I wrapped ck in a shell script called docsearch and aliased it globally. My daily workflow:

# Quick search from anywhere
docsearch "context engineering RAG"

# Interactive browsing (fzf-like TUI)
docsearch tui

# Add a new paper
docsearch add ~/Downloads/new-paper.pdf

The wrapper handles PDF-to-markdown conversion automatically (using pymupdf4llm), manages the corpus directory, and sets the right Rust toolchain PATH. 195ms queries, hybrid search, zero cloud dependencies.

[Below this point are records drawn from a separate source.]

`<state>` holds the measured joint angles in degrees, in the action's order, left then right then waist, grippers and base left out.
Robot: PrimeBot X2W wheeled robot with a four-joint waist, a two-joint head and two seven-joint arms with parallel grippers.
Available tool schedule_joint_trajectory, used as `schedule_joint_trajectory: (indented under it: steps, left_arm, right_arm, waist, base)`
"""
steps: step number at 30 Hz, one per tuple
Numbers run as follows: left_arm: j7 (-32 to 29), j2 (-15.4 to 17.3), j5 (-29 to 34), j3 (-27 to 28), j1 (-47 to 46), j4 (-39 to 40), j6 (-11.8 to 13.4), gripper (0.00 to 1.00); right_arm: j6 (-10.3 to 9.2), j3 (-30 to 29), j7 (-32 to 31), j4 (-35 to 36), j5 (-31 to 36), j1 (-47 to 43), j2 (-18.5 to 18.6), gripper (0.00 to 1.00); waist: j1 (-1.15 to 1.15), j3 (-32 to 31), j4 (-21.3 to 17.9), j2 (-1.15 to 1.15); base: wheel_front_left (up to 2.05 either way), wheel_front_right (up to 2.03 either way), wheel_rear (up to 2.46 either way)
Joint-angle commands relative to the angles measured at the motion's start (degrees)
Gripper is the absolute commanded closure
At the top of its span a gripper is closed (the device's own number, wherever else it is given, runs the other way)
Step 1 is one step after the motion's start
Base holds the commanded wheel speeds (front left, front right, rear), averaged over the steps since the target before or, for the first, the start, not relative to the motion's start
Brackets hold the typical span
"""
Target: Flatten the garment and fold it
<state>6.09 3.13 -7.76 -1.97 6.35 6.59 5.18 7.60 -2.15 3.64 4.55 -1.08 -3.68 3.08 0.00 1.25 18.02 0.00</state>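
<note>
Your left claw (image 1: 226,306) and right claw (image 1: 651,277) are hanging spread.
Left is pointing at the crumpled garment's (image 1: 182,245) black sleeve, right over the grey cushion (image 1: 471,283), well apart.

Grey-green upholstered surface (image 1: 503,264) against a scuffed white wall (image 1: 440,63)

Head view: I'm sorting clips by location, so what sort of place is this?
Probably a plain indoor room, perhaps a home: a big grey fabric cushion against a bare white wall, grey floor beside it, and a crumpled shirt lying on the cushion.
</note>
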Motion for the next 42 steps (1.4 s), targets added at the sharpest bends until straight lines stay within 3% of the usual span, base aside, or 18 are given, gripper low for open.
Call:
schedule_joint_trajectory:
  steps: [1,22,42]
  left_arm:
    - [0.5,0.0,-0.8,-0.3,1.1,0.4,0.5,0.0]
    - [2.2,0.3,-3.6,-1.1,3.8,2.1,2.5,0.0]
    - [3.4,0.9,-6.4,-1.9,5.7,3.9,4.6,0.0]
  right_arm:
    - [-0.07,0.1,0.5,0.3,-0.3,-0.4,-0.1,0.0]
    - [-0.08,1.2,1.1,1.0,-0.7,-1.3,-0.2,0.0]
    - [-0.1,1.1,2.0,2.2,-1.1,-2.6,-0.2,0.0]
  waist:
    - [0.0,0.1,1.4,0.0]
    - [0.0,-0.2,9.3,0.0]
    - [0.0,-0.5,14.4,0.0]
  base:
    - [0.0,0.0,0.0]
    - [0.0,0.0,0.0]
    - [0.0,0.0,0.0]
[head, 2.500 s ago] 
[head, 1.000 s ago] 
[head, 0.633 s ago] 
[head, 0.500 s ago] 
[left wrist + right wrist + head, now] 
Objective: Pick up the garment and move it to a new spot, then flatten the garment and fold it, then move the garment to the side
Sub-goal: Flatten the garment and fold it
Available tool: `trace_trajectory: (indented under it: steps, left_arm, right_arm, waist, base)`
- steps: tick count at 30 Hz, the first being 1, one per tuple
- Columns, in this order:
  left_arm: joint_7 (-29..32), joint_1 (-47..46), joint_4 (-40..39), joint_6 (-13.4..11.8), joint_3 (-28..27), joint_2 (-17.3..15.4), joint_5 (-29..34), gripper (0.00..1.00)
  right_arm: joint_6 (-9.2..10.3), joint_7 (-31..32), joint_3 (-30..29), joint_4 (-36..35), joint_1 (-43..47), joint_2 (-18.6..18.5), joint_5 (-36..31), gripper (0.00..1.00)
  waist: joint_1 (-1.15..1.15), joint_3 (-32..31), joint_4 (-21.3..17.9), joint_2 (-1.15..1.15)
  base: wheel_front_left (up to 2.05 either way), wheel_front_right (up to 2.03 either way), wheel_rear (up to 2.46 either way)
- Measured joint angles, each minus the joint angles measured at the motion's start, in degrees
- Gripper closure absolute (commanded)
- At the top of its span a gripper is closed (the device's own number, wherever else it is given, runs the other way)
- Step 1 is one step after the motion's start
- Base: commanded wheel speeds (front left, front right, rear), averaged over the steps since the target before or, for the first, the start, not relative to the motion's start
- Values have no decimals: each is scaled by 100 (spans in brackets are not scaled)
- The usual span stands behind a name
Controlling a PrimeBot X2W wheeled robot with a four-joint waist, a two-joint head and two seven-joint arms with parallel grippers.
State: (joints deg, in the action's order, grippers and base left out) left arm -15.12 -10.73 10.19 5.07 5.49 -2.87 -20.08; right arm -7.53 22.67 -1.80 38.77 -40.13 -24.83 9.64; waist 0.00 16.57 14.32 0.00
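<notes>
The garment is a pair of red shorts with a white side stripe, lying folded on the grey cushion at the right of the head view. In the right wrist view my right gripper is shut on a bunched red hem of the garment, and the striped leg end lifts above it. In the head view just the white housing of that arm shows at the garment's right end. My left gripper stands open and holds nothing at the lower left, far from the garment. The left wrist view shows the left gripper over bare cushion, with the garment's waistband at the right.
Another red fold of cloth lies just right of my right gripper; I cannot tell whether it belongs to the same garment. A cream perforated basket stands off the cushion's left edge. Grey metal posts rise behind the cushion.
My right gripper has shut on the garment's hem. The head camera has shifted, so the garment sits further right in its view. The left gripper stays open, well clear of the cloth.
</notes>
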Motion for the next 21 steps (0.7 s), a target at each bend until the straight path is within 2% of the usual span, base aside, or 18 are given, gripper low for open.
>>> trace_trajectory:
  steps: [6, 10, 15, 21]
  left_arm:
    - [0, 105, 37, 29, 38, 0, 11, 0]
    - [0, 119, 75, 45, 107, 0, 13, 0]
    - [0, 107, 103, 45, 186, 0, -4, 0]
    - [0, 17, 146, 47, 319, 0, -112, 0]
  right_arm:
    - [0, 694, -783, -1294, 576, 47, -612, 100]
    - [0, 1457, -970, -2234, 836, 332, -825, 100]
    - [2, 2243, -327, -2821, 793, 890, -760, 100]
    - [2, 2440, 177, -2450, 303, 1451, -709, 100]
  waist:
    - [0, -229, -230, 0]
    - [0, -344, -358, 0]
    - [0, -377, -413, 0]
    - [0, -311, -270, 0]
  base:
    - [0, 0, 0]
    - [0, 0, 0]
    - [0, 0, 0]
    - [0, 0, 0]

For deep research questions where I need to find and synthesize across multiple documents, I still fall back to the semantic search approach. But for 90% of my daily "where did I write that?" moments, ck is perfect.

The Takeaway

If you're building local document search:

  1. Start with hybrid search (BM25 + vector). Pure semantic misses exact terms. Pure keyword misses meaning. Hybrid gets both.
  2. Don't overthink it with LLM agents for retrieval. They're great for synthesis and reasoning, but for finding passages, a good embedding model + fast index is faster and more reliable.
  3. Speed matters more than you think. The difference between 200ms and 5 seconds isn't just comfort — it changes whether you actually use the tool. A 200ms search becomes a reflex. A 5-second search becomes "maybe I'll just scroll through my notes instead."
  4. Pre-convert PDFs to markdown. Every tool handles plain text well. PDF parsing is where things break. Convert once, search forever.

The full experiment code, benchmark runner, and docsearch wrapper are all in a single repo if you want to reproduce this. Every search runs 100% locally — your notes never leave your machine.